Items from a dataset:
*** Block opens ***
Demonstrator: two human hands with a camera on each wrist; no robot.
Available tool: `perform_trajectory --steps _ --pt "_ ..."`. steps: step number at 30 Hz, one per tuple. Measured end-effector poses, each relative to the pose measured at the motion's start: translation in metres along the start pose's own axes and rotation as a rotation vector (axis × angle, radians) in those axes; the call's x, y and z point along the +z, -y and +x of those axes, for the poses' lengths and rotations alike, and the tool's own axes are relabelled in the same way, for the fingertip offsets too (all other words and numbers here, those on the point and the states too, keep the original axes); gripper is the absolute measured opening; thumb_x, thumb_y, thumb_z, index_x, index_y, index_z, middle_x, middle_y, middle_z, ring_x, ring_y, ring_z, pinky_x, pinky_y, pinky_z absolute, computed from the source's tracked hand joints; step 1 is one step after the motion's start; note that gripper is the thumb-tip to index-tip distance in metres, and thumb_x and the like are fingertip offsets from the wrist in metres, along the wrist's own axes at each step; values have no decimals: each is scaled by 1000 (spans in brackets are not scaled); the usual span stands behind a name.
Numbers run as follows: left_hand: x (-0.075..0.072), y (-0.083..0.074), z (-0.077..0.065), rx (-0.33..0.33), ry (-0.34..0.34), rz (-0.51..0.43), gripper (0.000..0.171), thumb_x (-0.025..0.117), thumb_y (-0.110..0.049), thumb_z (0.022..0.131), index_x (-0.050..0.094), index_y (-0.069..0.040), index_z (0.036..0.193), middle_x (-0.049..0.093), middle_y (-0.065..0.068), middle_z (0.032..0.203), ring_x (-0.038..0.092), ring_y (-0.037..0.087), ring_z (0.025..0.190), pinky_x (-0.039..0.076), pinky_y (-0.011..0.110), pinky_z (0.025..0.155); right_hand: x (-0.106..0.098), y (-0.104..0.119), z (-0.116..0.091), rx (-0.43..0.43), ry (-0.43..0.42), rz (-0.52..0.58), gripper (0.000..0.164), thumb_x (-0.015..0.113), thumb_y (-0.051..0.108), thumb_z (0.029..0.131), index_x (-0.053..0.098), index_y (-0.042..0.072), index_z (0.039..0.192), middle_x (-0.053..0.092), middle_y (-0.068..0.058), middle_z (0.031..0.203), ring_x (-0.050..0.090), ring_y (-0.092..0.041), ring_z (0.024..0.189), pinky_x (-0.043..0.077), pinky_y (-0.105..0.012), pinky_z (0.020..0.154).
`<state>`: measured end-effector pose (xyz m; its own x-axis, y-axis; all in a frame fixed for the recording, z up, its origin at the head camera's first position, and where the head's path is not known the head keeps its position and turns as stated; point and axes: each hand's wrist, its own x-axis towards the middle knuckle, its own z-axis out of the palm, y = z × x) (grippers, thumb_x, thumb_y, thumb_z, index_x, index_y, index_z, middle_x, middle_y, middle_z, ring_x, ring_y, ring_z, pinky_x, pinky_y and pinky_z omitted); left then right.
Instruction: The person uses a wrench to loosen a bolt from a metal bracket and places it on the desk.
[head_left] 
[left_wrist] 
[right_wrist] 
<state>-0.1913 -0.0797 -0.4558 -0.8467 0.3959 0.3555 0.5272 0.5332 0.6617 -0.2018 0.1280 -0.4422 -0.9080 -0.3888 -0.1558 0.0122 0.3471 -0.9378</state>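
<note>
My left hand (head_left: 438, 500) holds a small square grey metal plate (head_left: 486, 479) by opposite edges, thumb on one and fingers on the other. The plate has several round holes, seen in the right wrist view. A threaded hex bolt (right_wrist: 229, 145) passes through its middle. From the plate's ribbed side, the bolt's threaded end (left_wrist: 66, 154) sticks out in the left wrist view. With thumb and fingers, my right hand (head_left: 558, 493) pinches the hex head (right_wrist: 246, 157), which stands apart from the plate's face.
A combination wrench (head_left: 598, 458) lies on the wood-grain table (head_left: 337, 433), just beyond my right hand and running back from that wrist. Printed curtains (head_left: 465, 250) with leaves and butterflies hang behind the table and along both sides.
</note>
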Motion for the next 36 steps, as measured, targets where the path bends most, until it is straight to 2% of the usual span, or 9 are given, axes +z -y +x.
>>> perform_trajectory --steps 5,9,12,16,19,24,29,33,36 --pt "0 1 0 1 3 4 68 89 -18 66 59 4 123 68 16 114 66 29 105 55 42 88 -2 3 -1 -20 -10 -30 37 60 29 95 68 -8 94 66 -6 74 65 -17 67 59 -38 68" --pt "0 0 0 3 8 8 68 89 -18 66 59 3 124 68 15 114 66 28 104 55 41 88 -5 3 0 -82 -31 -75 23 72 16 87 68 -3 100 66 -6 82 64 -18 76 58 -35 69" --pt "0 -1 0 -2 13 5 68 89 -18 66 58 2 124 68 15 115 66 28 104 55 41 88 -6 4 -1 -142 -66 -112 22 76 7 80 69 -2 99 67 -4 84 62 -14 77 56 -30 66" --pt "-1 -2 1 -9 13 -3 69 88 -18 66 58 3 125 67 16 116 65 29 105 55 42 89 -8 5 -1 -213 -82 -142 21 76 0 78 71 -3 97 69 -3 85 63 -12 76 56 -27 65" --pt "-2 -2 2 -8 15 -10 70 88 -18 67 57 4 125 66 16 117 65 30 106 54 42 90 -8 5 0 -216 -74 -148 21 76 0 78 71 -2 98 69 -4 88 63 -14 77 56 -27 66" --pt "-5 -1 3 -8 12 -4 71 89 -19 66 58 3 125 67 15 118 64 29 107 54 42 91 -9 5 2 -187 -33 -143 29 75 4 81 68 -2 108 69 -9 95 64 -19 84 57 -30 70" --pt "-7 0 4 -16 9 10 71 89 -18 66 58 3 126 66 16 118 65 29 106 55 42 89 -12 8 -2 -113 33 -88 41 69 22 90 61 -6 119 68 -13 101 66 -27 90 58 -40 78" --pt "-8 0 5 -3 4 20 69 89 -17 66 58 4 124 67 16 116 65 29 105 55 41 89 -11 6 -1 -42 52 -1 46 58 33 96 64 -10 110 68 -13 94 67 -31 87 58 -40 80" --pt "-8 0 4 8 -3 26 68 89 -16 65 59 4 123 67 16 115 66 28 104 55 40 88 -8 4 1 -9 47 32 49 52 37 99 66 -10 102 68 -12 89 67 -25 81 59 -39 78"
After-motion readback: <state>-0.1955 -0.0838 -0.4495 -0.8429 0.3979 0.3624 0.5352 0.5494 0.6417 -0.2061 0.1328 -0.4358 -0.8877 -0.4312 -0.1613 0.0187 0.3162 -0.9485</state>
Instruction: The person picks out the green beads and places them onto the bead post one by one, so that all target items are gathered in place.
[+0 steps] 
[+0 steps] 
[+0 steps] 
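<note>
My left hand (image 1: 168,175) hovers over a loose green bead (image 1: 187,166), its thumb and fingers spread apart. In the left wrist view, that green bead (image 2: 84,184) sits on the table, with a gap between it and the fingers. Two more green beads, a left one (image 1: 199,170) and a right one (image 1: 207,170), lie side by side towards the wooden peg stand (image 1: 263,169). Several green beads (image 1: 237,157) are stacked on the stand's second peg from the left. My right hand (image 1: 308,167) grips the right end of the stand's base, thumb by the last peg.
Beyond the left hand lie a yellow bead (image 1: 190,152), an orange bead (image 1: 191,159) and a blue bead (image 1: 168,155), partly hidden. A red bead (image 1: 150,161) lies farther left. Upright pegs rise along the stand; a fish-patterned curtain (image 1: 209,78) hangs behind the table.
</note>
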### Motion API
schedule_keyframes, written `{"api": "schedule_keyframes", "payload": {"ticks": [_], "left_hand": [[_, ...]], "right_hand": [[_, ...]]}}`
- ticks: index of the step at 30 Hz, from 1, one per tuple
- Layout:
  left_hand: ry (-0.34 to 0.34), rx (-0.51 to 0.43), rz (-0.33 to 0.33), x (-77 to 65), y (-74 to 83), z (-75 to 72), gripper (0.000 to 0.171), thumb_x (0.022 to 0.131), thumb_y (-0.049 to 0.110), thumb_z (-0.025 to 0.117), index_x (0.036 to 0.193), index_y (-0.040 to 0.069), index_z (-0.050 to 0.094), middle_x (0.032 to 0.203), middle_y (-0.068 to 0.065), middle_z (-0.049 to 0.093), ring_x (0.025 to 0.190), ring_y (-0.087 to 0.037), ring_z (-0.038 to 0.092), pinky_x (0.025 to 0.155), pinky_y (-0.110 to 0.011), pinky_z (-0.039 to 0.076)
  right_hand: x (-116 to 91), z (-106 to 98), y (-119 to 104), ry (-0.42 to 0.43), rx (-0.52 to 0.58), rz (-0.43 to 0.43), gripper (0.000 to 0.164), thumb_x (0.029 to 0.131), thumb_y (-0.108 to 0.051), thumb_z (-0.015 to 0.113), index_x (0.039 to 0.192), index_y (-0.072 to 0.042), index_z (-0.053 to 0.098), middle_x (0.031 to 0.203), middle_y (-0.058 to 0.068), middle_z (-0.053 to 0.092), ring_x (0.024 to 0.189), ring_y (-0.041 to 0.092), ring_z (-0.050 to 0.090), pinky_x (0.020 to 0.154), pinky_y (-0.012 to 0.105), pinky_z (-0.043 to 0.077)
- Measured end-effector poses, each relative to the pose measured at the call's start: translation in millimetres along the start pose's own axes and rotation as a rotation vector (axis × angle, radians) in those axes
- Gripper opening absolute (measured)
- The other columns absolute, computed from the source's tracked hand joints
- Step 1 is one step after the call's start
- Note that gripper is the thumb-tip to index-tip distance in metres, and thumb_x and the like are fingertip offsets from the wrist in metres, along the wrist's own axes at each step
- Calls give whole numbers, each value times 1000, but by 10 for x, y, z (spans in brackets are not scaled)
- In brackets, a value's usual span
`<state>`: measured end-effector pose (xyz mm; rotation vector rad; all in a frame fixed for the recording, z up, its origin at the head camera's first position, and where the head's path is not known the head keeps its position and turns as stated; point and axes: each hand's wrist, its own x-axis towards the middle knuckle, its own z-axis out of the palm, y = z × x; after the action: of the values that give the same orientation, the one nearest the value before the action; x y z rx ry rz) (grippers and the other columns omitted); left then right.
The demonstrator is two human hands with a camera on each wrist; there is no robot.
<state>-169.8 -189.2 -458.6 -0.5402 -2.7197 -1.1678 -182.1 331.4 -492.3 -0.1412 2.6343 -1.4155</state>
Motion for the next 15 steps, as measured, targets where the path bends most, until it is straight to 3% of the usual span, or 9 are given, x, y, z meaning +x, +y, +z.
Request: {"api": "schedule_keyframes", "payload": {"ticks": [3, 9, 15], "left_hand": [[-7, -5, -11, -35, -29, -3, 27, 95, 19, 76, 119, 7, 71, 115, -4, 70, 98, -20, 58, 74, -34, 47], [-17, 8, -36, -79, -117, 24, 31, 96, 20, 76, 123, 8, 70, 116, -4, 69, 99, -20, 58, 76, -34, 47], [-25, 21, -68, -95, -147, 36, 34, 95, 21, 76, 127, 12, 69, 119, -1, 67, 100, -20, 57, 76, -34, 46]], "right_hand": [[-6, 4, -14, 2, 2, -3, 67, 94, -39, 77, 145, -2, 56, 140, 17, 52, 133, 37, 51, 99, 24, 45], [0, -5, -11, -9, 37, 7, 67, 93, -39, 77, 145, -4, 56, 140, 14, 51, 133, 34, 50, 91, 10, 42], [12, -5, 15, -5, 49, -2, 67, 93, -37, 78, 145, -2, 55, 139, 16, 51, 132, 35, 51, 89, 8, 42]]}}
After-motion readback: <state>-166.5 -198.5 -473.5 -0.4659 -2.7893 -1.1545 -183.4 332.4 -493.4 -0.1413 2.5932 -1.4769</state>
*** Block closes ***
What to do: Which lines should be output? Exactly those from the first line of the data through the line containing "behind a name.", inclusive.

Answer box:
Demonstrator: two human hands with a camera on each wrist; no robot.
Available tool: `perform_trajectory --steps _ --pt "_ ..."`. steps: step number at 30 Hz, one per tuple. Measured end-effector poses, each relative to the pose measured at the motion's start: translation in metres along the start pose's own axes and rotation as a rotation vector (axis × angle, radians) in those axes; the call's x, y and z point along the +z, -y and +x of those axes, for the poses' lengths and rotations alike, and the tool's own axes are relabelled in the same way, for the fingertip offsets too (all other words and numbers here, those on the point and the states too, keep the original axes); gripper is the absolute measured opening; thumb_x, thumb_y, thumb_z, index_x, index_y, index_z, middle_x, middle_y, middle_z, ring_x, ring_y, ring_z, pinky_x, pinky_y, pinky_z absolute, computed from the source's tracked hand joints; step 1 is one step after the motion's start; note that gripper is the thumb-tip to index-tip distance in metres, and thumb_x and the like are fingertip offsets from the wrist in metres, along the wrist's own axes at each step; values have no decimals: each is scaled by 1000 (spans in brackets are not scaled); the usual span stands behind a name.

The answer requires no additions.